Rien à voir avec l'oligarchie terrienne traditionnelle d'autres pays d'Amérique latine. La réforme agraire promulguée par la révolution nationaliste de 1952 a été assez radicale. "A Santa Cruz, nous venons presque tous d'autres régions et, une minorité, d'autres pays, rappelle Silverio Marquez, recteur de l'université privée Domingo-Savio. Cette métropole a absorbé des migrants boliviens en nombre supérieur à l'Argentine, l'Espagne ou le Brésil."
La plupart des migrants en provenance de l'Altiplano andin et des vallées du centre du pays s'établissent à Villa no 1 de Mayo ou à Plan 3000. Cette dernière agglomération s'est formée en 1983, à la suite d'inondations. Aujourd'hui, elle regroupe 250 000 âmes. Fatiguée d'attendre l'asphalte, Plan 3000 veut former une municipalité séparée de Santa Cruz.

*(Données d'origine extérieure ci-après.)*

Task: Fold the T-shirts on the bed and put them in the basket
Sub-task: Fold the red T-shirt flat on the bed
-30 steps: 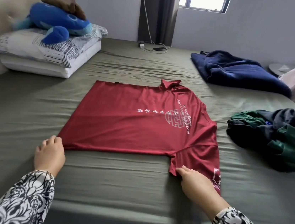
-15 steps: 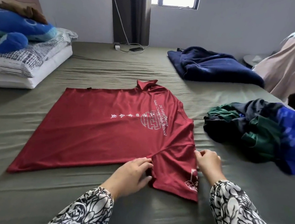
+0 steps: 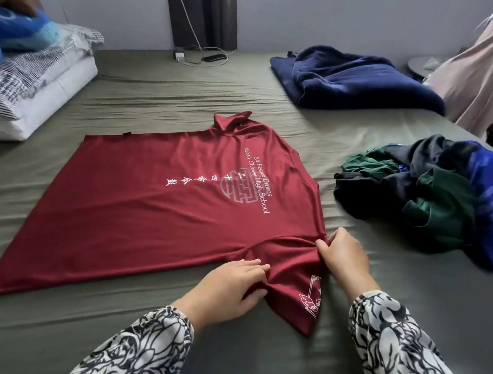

Un marché entoure la rotonde de Plan 3000. A l'heure du repas, les plats sont pleins, souvent du riz avec du poulet ou du porc. Les dirigeants des gremiales, les travailleurs autonomes ou informels, y disposent d'un minuscule local, encombré de coupes de tournois de football et d'un portrait d'Evo Morales. Julio Almendra et Roberto Luques ont essayé d'organiser un comité civique populaire pour contrer l'influence du comité dominé par les opposants. "Mais peu de gens sont prêts à s'engager", confient-ils.
Interrogés sur ce que le gouvernement Morales a apporté à leur communauté, ils commencent par la dignité acquise par ceux d'en bas, reçus aussi bien à la préfecture que dans les banques, "même si nous ne portons pas de cravate". Ensuite, ils citent le bon "Juancito Pinto" destiné aux écoliers et la rente attribuée aux personnes âgées. Enfin, l'emploi en hausse, même si de nombreux Boliviens préfèrent s'établir à leur compte.
Santa Cruz offre beaucoup d'opportunités, ils ne regrettent pas d'être venus : "Ici, nous sommes toujours en Bolivie, le climat tropical est agréable", ajoutent-ils. Pas plus à Plan 3000 qu'à Villa no 1 de Mayo, ils ne connaissent personne qui songe à solliciter un lopin de terre.